Catherine Kovesi • Oct 20, 2013

Wandering along the banchette of one of Venice's regular mercati antiquari the other day, my eye was caught by a lovely little tazza di caffé. Turning it over, I saw that it was by Ginori, and I felt a little pang that I didn't have to hand the 40 euro that the stall owner wanted for it.

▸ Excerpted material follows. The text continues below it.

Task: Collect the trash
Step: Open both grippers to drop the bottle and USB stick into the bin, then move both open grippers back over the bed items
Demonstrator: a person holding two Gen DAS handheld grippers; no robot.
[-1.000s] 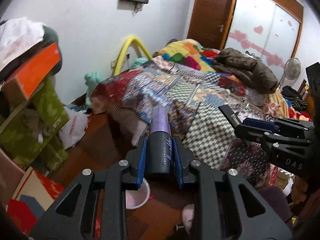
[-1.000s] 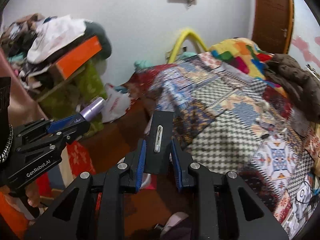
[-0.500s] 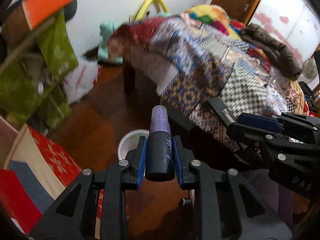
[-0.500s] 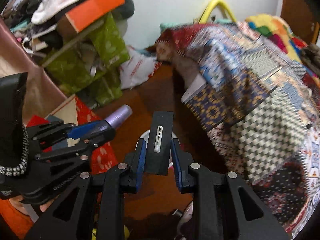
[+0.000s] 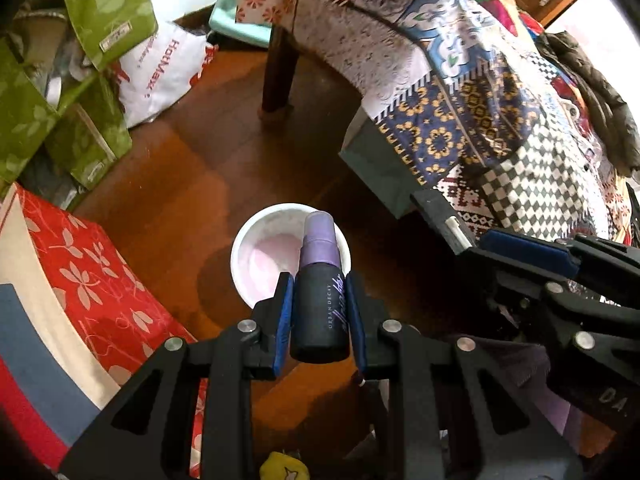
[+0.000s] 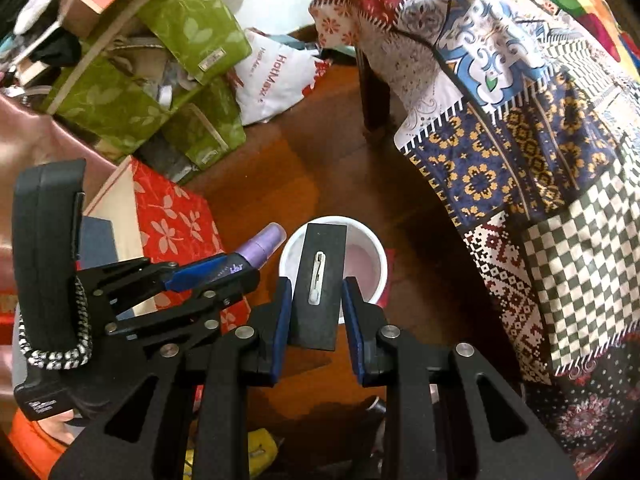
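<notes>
Scene: bedroom floor, dark wood (image 5: 192, 168), seen steeply from above in both wrist views.
Left gripper (image 5: 319, 300): clenched on spray bottle (image 5: 320, 304), blue pads pressing both sides of black body. Lilac cap end points fwd, at 12 o'clock from the grip. Label reads "URBAN DECAY".
Bottle vs. bin: in left view the cap overlaps the rim of white bin (image 5: 256, 240); contact cannot be told. In right view the bottle (image 6: 256, 252) sits at 9 o'clock of the bin, cap just beside the rim.
Right gripper (image 6: 314, 300): grasping flat black case (image 6: 320, 276) w/ a silver pin-like strip on its face. Case upright between pads, top edge over the bin opening (image 6: 370, 268) in that view.
Right gripper in left view (image 5: 524, 248): at 3 o'clock, case edge sticking out toward 10 o'clock.
Left gripper in right view (image 6: 212, 276): at 9 o'clock, body w/ black-white cord loop.
Bin: round, white, pinkish inside, standing on floor; contents not discernible.
Surroundings: patchwork quilt (image 5: 460, 92) draped over bed at 1–3 o'clock; bed leg (image 5: 280, 76) at 12; green leaf-print bags (image 5: 104, 12) at 10–11; white "HotMax" bag (image 5: 160, 72) at 11; red floral box (image 5: 92, 288) at 8–9.
</notes>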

Makers of fine porcelain in Doccia since its foundation by Marquis Carlo Ginori in 1735, and then in Sesto Fiorentino since 1954, and providers of employment to a substantial number of skilled workers, the firm of Richard Ginori was declared bankrupt in January of this year. After difficult negotiations, it was finally acquired by Gucci in April for 13 million euro, with plans to reinvigorate the brand, and market its wares to China in particular. The notion that hereby a Tuscan firm has been rescued by one of its own is, of course, a fiction as Gucci itself is owned by the French luxury conglomerate, Kering (formerly PPR). The fate of Ginori, swallowed up by a luxury brand giant, with all the publicity it has received in recent months, brought to mind another ceramics industry in Italy that is far older than Ginori, the impact upon which by the global financial crisis of the last few years has been just as deadly, and yet whose painful demise has gone by largely unnoticed. That industry is maiolica , and one with several links to Australia.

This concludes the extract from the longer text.